At the end of February 2020, I returned from Accra, the capital of Ghana, where I had been photographing the Agbogbloshie Scrapyard. The project forms part of a multi-city series on the excessive accumulation of waste. Agbogbloshie 375, the series of photographs of which I am presenting a synthesis here, contains in its title a catastrophic figure: the index of air pollution recorded on the first day of my visit, a figure that far exceeds the index that human beings can tolerate.

Waste allows us an axial view of contemporary societies. This documentation, carried out in a space usually inaccessible to foreigners, is much more than an immersion into the continent where humanity came from: it is a revelation of the state of alarm of world. The critical situation in Agbogbloshie has been debated in several media and international studies. But far from improving, this issue seems to be increasing, revealing higher volumes of waste everywhere while burning and contamination continues, beyond the optimistic phrases of the Minister of Environment, who assured in May of 2019 that “Agbogbloshie is changing”. The situation is further complicated, as the burning represents a considerable income source for the inhabitants of the area.

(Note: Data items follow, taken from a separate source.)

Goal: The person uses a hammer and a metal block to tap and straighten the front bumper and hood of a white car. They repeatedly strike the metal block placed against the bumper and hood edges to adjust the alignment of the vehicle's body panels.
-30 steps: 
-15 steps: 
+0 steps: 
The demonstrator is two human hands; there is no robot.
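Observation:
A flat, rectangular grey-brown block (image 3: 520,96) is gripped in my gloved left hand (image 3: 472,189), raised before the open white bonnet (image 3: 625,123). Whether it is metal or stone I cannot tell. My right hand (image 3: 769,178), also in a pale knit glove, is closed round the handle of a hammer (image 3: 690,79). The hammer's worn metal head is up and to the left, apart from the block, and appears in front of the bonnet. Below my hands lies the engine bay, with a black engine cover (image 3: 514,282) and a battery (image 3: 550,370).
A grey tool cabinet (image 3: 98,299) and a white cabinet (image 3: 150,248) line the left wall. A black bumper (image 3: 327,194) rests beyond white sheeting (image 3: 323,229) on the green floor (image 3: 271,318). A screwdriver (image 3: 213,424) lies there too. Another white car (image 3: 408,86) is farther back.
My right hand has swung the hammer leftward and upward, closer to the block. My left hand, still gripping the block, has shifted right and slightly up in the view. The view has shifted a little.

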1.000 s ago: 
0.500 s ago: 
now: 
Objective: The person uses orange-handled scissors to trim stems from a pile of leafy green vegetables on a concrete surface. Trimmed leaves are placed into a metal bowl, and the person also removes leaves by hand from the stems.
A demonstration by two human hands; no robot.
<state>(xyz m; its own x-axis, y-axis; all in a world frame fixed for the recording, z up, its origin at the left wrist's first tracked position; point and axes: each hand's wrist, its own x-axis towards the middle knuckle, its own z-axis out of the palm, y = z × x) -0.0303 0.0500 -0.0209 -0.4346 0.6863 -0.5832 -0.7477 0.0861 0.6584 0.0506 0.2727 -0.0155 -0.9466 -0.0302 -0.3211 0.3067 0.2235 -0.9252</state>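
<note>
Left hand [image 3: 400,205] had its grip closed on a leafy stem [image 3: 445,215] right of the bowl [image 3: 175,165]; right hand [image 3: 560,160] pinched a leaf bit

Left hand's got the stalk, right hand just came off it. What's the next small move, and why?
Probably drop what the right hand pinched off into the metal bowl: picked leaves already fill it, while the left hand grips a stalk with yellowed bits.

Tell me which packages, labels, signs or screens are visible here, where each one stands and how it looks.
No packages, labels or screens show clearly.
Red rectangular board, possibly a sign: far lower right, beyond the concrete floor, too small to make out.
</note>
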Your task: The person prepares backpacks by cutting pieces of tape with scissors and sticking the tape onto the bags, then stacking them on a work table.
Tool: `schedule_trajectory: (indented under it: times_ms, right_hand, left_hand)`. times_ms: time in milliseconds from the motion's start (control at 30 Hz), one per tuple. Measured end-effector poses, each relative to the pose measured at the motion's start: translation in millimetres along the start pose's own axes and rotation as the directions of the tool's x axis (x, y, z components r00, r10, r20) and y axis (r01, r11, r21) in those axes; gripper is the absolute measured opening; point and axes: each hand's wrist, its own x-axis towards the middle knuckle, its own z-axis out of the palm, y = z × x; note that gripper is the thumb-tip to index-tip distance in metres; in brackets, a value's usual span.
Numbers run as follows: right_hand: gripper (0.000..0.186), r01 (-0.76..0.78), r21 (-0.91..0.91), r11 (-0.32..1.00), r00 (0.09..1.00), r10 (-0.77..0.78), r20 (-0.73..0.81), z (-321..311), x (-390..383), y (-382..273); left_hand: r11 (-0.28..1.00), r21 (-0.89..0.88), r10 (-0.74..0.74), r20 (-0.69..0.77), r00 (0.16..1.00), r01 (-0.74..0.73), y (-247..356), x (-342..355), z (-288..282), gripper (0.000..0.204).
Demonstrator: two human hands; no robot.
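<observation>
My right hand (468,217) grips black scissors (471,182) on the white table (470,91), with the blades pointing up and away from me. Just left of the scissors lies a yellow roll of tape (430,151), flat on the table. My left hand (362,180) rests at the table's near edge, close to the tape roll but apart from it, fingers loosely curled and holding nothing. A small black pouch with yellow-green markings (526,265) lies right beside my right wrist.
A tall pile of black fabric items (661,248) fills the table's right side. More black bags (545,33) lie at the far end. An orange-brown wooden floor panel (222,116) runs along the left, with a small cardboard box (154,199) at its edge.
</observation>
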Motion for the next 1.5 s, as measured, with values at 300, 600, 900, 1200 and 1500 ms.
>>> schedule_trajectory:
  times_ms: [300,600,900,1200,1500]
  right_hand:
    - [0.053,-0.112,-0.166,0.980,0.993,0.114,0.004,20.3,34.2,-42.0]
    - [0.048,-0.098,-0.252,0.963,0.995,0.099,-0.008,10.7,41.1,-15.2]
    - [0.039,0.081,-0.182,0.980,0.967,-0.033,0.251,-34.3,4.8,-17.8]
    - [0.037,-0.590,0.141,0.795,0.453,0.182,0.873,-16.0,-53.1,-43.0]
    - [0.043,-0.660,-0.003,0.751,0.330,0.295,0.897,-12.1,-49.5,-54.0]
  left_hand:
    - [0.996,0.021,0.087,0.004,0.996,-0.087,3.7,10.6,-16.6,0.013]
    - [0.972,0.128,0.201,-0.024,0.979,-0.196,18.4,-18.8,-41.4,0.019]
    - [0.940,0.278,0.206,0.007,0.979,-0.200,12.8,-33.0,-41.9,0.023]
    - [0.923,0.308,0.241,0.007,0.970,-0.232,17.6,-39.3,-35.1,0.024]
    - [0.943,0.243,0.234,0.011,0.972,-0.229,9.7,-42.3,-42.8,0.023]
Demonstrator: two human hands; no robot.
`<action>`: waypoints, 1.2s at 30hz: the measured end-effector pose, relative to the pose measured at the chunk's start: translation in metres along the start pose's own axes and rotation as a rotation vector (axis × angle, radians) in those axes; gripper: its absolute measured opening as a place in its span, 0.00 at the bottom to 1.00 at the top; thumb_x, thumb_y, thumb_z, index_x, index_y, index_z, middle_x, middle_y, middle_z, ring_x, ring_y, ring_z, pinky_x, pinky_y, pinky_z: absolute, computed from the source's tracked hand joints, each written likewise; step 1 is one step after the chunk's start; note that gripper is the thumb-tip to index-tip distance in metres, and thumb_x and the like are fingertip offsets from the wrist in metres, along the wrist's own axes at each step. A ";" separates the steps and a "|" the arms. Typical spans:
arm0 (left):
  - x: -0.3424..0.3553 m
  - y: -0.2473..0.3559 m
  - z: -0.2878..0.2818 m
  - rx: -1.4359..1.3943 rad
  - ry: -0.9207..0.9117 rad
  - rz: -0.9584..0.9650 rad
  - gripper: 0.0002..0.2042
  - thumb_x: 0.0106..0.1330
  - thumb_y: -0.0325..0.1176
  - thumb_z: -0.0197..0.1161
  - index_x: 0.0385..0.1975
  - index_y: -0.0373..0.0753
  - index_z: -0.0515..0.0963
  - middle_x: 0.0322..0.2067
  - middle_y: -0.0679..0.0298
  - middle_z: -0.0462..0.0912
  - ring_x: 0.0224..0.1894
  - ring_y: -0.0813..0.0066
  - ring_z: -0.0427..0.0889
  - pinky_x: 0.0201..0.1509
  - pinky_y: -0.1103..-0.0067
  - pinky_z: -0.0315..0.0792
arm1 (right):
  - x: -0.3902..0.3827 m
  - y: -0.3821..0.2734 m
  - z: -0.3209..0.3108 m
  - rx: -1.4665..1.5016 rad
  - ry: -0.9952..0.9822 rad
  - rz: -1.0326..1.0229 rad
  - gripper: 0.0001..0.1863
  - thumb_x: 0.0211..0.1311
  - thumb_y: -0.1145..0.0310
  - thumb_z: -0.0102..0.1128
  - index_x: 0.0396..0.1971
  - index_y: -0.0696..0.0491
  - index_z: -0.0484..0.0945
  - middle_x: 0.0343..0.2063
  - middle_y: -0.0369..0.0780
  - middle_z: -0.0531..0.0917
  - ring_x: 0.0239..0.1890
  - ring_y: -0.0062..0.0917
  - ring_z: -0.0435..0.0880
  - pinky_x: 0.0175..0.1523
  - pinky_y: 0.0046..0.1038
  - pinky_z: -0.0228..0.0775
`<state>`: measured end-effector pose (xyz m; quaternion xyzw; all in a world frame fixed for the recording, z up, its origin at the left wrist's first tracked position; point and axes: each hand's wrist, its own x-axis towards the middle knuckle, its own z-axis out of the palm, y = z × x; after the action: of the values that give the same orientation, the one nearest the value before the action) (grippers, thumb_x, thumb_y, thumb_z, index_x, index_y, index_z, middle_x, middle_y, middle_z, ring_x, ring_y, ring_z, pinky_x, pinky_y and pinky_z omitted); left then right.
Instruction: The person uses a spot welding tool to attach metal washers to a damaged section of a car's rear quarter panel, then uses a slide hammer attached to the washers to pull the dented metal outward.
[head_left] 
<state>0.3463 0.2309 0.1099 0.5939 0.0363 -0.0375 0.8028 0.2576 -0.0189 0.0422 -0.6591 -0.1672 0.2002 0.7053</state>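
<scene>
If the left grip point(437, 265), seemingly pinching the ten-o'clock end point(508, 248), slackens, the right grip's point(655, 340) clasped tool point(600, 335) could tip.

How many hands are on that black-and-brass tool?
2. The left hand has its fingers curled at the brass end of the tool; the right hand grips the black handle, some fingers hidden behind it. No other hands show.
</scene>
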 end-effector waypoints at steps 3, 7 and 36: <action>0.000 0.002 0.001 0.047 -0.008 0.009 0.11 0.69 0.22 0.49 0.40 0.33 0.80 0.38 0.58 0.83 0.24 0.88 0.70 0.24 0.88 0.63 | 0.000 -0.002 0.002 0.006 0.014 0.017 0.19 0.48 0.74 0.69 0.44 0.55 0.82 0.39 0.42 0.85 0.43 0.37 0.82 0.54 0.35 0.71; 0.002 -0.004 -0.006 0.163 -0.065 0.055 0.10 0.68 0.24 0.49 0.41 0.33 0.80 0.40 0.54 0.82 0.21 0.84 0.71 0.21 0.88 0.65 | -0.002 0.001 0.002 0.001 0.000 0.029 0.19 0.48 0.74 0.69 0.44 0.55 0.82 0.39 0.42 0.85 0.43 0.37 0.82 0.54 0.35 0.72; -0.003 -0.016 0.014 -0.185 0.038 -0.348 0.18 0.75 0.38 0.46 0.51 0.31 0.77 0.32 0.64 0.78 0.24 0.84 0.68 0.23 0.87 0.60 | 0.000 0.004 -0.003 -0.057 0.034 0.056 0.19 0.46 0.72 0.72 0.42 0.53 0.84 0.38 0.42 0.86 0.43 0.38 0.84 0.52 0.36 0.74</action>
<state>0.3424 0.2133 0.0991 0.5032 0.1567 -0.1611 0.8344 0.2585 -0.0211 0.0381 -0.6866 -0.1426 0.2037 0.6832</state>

In 2018, I portrayed with a large format (4x5) camera the mountains of scrap metal accumulated in recycling facilities in Miami. The result of this work was exhibited at The Kendall Art Center Miami. I went to Accra with the intention of pursuing this line of work based on landscape as a genre, but the dramatic social and environmental conditions that I found surpassed all the information and images that I had previously consulted. So, I temporarily gave up an aesthetic vision of the topic, and instead developed a social documentation through photojournalism, incorporating neglected angles, such as the presence of women in that area where environmental filth coexists with human warmth.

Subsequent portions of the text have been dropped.